[Saved entries]
####################

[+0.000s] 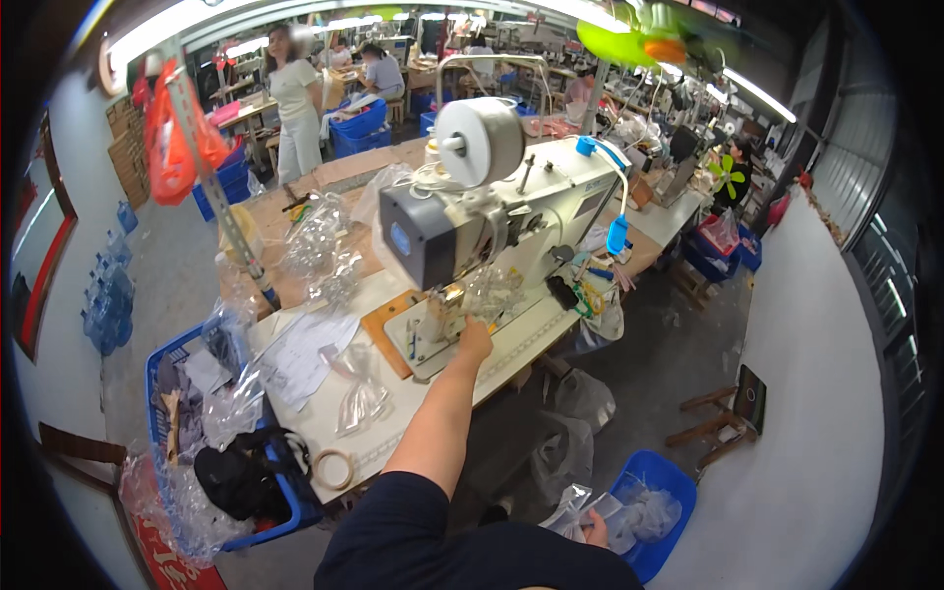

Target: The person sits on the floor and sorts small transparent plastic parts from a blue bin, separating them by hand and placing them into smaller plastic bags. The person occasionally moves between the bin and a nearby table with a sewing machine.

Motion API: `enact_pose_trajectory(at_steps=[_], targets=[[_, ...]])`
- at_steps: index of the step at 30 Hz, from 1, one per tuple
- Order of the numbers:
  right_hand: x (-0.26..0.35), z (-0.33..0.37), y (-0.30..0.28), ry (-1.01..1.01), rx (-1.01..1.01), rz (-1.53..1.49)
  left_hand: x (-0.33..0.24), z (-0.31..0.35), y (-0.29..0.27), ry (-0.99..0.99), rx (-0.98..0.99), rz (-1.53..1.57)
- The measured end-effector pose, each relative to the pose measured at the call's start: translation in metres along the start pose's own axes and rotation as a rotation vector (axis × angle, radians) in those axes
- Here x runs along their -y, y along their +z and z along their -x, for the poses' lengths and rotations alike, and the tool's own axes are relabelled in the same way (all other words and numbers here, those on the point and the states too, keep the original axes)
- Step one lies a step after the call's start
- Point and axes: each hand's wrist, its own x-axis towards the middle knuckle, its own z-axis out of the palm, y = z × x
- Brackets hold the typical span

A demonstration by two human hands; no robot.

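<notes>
My left arm reaches across to the sewing machine (556, 192), and my left hand (476, 341) is at its bed, just right of the needle area. Its fingers look curled in; whatever they hold, if anything, is hidden. Crumpled clear plastic (492, 293) lies on the bed just beyond that hand. Down at the lower right, my right hand (596, 531) grips a clear plastic piece (568, 511) over the edge of a blue bin (678, 482). More clear plastic is bunched inside the bin. A large white spool (492, 138) sits on top of the machine.
On the table lie paper sheets (307, 352), clear plastic pieces (362, 393) and a tape roll (333, 469). A blue basket (295, 492) with a black bag stands at the left. A stool (723, 418) is by the right wall. Other people work farther back.
</notes>
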Motion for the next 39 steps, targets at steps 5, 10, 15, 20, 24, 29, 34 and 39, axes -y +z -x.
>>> enact_pose_trajectory(at_steps=[5,10,15,20,24,29,34,39], targets=[[0.062,-0.039,-0.009,0.010,-0.048,0.069,-0.008,-0.068,0.026,-0.090,0.077,0.063],[0.111,-0.072,0.016,0.050,0.009,0.157,-0.002,-0.032,0.011,0.190,-0.469,0.198],[0.119,-0.113,0.042,0.150,0.087,0.248,-0.042,0.111,-0.060,0.397,-0.545,0.493],[0.085,-0.123,0.085,0.166,0.195,0.274,0.007,0.226,-0.122,-0.060,-0.560,1.486],[0.041,-0.141,0.097,0.267,0.235,0.347,0.093,0.265,-0.222,0.191,-0.719,1.766],[-0.013,-0.114,0.155,0.419,0.354,0.410,0.147,0.322,-0.270,0.192,-0.917,1.907],[-0.057,-0.115,0.164,0.377,0.360,0.466,0.171,0.356,-0.267,0.030,-0.846,1.927],[-0.087,-0.144,0.129,-0.169,0.698,0.870,0.214,0.354,-0.280,-0.305,-0.921,2.069]])
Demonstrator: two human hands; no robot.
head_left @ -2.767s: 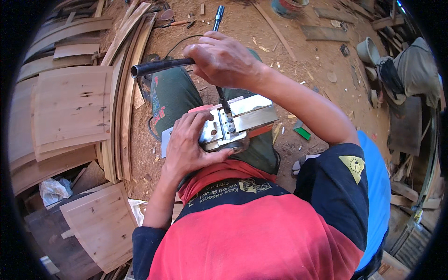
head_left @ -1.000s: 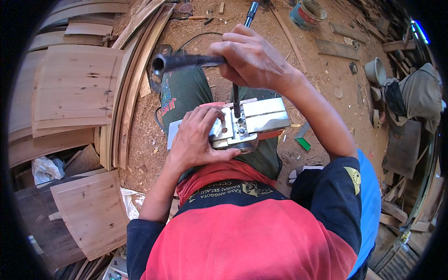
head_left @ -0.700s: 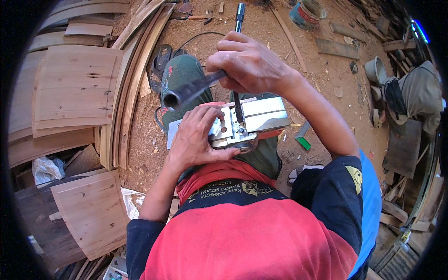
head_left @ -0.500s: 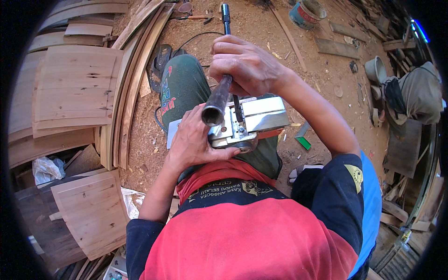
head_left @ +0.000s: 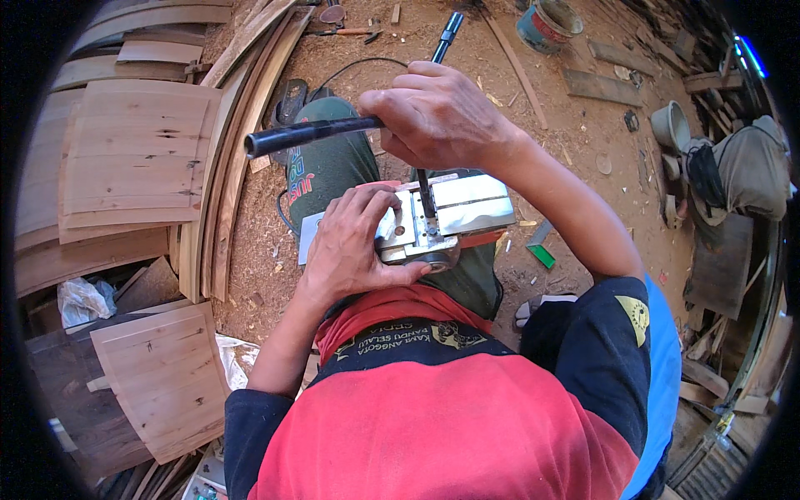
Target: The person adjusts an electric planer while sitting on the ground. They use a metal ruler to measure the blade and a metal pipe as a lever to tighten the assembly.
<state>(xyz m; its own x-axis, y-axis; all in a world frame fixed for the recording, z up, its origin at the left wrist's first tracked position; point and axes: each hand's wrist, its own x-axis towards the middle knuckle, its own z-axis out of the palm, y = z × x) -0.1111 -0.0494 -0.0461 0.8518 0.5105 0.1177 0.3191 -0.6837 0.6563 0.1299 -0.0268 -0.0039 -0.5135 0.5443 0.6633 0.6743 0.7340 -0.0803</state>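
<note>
A black three-armed socket wrench (head_left: pixel 312 135) is in my right hand (head_left: pixel 442 117), whose fingers wrap around its middle. One hollow-ended arm sticks out to the left, another slants away at the far right, and the third points down onto an electric hand planer (head_left: pixel 473 204). The planer lies across my lap with its shiny metal sole facing up. The wrench's lower end meets the slot between the sole plates, near the cutter; the fastener there is hidden. My left hand (head_left: pixel 348 242) grips the planer's left end, thumb along the near side and fingers over the plate.
Wooden panels (head_left: pixel 137 154) and long boards (head_left: pixel 242 158) lie to the left. On the sawdust-covered ground are a hammer (head_left: pixel 350 32), a green-ended tool (head_left: pixel 542 252) and a dark cable (head_left: pixel 350 65). A bucket (head_left: pixel 546 27) stands at the far right, with a person's clothed leg (head_left: pixel 746 171) nearby.
My right hand has turned the wrench clockwise: the arm that pointed toward me now points left, and the far arm leans right. My left hand still holds the planer.
</note>
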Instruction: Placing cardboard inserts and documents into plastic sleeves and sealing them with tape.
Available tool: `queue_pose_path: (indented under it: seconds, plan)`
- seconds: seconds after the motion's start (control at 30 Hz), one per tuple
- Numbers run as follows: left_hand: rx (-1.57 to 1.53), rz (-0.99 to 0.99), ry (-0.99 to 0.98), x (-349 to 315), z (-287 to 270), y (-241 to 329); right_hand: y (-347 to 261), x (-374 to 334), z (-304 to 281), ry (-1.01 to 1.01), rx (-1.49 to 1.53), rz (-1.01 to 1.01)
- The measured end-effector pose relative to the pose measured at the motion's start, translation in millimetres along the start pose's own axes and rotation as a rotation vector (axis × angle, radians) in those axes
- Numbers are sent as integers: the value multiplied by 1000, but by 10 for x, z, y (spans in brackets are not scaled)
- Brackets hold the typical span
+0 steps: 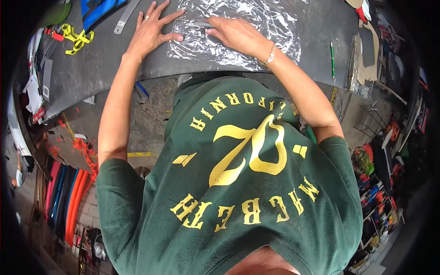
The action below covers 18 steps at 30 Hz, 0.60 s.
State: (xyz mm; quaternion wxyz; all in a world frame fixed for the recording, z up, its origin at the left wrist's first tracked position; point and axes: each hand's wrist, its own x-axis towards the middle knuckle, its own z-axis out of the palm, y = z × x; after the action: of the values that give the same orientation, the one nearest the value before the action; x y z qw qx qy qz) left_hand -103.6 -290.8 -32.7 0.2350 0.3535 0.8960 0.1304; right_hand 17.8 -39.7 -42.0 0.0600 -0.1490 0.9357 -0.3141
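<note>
Crinkled clear plastic sheeting (270,50) lies on the dark worktable in front of me. My left hand (153,27) is open, its fingers spread; the thumb and nearest fingers rest at the plastic's left edge. Over the sheeting, my right hand (233,34) is closed in a pinch on a slim grey, metallic-looking tool (200,24). The tool points left toward my left hand. Glare off the plastic and my fingers hide its exact kind. A metal ruler (123,23) lies left of my left hand.
On the dark worktable (96,59), a green pencil (332,59) lies at the right, near cardboard pieces (368,52). Blue fabric (101,13) and a yellow strap (75,39) lie at the left. Orange and dark rolls (75,206) stand at lower left; cluttered shelves (376,201) line the right.
</note>
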Motion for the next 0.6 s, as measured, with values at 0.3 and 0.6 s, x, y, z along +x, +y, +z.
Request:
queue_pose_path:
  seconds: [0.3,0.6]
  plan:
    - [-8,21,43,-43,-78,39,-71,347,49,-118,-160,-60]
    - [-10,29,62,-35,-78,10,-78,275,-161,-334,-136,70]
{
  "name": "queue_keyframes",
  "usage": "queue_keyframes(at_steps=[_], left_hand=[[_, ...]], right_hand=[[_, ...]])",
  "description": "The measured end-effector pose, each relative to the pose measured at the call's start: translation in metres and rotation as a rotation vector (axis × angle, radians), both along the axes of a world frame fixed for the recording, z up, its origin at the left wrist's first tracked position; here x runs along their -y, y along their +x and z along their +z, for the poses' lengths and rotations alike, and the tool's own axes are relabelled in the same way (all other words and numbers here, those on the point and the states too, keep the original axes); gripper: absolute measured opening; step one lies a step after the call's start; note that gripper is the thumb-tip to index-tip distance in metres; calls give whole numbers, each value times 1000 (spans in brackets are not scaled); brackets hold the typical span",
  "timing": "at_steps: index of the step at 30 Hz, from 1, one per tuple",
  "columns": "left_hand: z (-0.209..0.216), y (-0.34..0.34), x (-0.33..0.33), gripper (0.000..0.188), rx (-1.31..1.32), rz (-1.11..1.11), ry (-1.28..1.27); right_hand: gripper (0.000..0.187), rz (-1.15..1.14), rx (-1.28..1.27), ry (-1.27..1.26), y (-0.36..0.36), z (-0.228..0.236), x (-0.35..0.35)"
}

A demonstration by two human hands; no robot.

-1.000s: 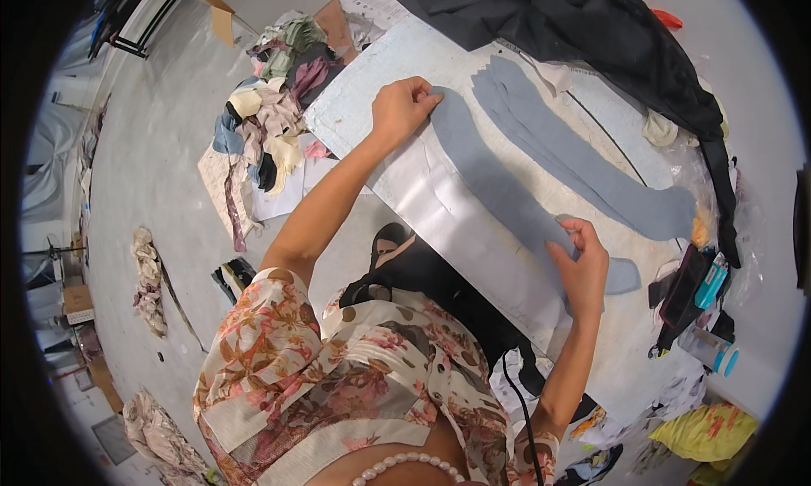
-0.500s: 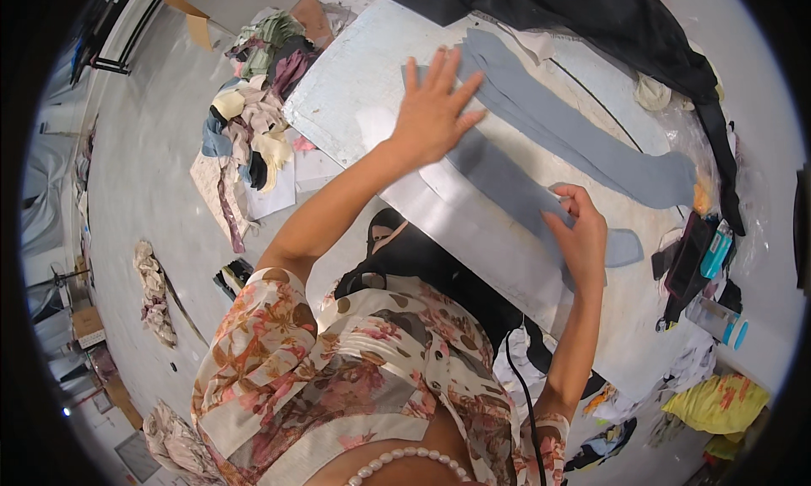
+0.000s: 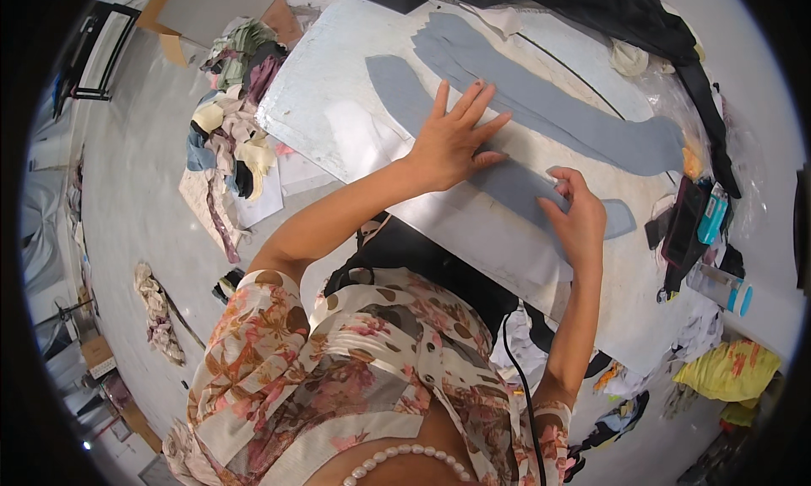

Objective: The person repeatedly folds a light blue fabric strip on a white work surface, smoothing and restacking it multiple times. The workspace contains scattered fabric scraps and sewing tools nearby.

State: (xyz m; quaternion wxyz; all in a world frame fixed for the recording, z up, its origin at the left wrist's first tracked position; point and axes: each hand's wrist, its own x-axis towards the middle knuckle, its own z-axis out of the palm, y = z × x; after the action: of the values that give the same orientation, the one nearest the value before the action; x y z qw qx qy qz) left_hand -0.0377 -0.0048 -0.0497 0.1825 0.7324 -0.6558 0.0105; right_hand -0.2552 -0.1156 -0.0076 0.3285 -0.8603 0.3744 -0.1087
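A long grey-blue fabric strip (image 3: 397, 84) lies across a pale white table (image 3: 329, 122). My left hand (image 3: 456, 139) presses flat on its middle, fingers spread. My right hand (image 3: 577, 215) pinches the strip near its right end with bent fingers. Further back on the table lie other grey-blue fabric strips (image 3: 549, 106), side by side. I cannot tell if the near strip is one layer or two.
Dark cloth (image 3: 591, 13) covers the table's far edge. Small tools and a blue-capped bottle (image 3: 718, 287) sit at the right. A heap of fabric scraps (image 3: 232, 131) lies on the floor at left, yellow cloth (image 3: 726, 372) at lower right.
My left hand has slid from the strip's far left end toward the middle and spread flat. My right hand stays near the right end, still pinching.
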Motion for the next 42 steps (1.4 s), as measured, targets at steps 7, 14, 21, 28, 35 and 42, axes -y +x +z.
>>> queue_keyframes(at_steps=[7,14,21,28,35,42], left_hand=[[-5,5,-3,57,15,-17,15],[10,-18,9,60,83,-42,66],[-17,-57,27,61,20,-258,43],[-14,-57,28,63,38,-250,69],[-11,-58,28,62,69,-244,71],[-9,-56,25,62,102,-230,104]], right_hand=[[42,-127,-42,117,-29,6,17],[44,-107,-92,-25,-27,-4,19],[44,-103,-108,13,-44,6,21],[40,-271,153,126,-88,1,47],[43,-365,87,-35,-89,-26,58],[40,-533,129,-271,-93,-22,54]])
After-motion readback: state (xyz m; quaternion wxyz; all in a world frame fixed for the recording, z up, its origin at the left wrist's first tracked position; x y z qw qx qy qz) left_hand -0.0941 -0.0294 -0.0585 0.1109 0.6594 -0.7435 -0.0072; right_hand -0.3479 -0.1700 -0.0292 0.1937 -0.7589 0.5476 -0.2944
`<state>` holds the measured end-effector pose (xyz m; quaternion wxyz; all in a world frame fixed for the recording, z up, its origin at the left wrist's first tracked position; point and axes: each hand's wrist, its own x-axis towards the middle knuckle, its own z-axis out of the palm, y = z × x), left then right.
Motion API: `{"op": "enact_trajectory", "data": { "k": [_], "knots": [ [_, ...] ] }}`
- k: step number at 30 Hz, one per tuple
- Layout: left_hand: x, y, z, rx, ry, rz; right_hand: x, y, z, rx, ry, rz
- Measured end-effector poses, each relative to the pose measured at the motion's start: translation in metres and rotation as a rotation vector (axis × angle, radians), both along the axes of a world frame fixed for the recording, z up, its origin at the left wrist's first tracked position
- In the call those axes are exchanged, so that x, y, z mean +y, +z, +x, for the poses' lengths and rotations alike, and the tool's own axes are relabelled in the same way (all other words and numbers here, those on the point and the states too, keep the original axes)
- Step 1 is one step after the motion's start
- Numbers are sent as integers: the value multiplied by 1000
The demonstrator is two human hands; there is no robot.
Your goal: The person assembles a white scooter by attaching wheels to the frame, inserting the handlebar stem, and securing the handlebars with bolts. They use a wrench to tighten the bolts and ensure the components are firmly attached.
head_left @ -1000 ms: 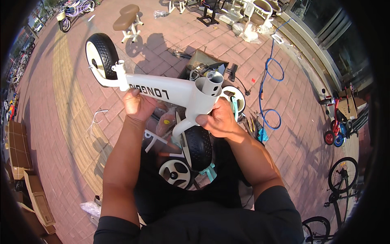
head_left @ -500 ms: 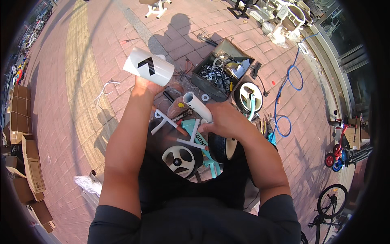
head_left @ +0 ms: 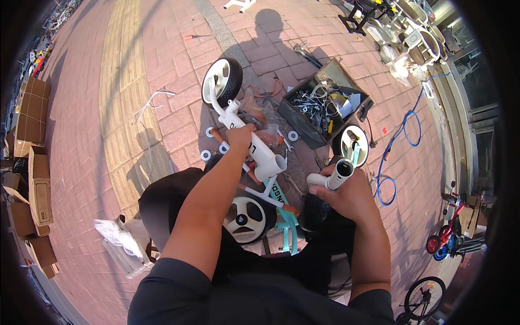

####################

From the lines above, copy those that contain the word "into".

> [Task result]:
Target: The person sits on the floor and sorts small transparent plastic parts from a blue bin, separating them by hand and placing them into smaller plastic bags. The person occasionally moves between the bin and a nearby table with a sewing machine.
Instruction: Placing cardboard inserts and documents into plastic sleeves and sealing them with tape.

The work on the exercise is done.